Task brief:
Write out the line that has "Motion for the" in it, along with each line that comes after it until the listing ends, and add nothing.

(Beginning of Stored data)

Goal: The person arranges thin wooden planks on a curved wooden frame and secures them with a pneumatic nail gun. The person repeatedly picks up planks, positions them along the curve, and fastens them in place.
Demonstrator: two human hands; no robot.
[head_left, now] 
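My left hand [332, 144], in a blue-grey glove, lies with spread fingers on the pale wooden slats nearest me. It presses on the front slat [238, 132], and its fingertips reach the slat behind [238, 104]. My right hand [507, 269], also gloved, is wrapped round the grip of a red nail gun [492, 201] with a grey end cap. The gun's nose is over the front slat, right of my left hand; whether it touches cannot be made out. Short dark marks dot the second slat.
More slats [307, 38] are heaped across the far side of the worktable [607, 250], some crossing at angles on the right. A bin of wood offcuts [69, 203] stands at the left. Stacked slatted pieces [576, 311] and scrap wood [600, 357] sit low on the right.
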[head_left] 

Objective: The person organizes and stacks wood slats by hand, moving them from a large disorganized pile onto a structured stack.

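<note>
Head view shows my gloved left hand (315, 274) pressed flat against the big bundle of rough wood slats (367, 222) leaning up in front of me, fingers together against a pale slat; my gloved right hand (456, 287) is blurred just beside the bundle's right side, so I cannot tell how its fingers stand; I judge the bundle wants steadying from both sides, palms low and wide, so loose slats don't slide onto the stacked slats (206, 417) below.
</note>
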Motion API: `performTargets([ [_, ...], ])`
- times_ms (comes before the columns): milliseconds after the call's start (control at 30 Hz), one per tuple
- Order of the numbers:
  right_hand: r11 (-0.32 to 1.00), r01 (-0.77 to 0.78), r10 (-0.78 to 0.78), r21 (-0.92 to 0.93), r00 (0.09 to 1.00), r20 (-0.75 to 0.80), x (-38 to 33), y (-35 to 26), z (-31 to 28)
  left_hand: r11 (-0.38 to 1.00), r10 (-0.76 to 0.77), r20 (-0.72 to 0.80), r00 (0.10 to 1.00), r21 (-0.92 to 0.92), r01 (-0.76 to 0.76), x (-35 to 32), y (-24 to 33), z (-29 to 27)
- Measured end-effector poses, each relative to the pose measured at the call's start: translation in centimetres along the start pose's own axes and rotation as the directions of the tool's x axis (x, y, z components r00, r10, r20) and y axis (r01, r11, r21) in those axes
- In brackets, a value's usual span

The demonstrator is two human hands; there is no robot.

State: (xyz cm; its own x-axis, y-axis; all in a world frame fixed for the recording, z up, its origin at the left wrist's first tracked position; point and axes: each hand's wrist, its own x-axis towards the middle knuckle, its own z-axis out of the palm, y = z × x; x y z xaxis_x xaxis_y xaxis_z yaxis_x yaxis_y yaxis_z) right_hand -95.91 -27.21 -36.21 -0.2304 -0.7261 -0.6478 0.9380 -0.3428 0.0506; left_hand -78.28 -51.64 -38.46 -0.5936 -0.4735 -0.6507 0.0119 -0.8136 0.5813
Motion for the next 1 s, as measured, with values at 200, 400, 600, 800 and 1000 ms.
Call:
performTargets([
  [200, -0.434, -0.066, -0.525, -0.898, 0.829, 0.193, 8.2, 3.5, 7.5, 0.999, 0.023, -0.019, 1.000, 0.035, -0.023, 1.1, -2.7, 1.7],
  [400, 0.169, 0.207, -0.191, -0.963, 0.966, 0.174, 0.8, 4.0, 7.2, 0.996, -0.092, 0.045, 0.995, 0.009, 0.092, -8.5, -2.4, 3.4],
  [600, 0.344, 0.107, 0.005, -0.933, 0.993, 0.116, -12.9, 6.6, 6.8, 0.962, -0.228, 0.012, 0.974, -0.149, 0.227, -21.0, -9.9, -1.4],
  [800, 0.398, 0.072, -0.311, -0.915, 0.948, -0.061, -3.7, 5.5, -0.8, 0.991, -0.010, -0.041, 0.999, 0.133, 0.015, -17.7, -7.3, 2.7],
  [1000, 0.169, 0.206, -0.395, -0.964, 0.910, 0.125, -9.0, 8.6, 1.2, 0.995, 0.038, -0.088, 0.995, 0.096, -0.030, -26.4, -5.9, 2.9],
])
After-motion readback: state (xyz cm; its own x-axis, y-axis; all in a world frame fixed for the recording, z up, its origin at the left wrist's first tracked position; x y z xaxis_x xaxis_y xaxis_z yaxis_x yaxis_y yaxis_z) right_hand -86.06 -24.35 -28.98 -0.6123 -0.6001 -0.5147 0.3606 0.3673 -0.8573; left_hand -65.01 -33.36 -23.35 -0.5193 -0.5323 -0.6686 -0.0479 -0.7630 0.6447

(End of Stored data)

Task solution:
Motion for the next 1 s, as measured, with values at 200, 400, 600, 800 and 1000 ms.
Call:
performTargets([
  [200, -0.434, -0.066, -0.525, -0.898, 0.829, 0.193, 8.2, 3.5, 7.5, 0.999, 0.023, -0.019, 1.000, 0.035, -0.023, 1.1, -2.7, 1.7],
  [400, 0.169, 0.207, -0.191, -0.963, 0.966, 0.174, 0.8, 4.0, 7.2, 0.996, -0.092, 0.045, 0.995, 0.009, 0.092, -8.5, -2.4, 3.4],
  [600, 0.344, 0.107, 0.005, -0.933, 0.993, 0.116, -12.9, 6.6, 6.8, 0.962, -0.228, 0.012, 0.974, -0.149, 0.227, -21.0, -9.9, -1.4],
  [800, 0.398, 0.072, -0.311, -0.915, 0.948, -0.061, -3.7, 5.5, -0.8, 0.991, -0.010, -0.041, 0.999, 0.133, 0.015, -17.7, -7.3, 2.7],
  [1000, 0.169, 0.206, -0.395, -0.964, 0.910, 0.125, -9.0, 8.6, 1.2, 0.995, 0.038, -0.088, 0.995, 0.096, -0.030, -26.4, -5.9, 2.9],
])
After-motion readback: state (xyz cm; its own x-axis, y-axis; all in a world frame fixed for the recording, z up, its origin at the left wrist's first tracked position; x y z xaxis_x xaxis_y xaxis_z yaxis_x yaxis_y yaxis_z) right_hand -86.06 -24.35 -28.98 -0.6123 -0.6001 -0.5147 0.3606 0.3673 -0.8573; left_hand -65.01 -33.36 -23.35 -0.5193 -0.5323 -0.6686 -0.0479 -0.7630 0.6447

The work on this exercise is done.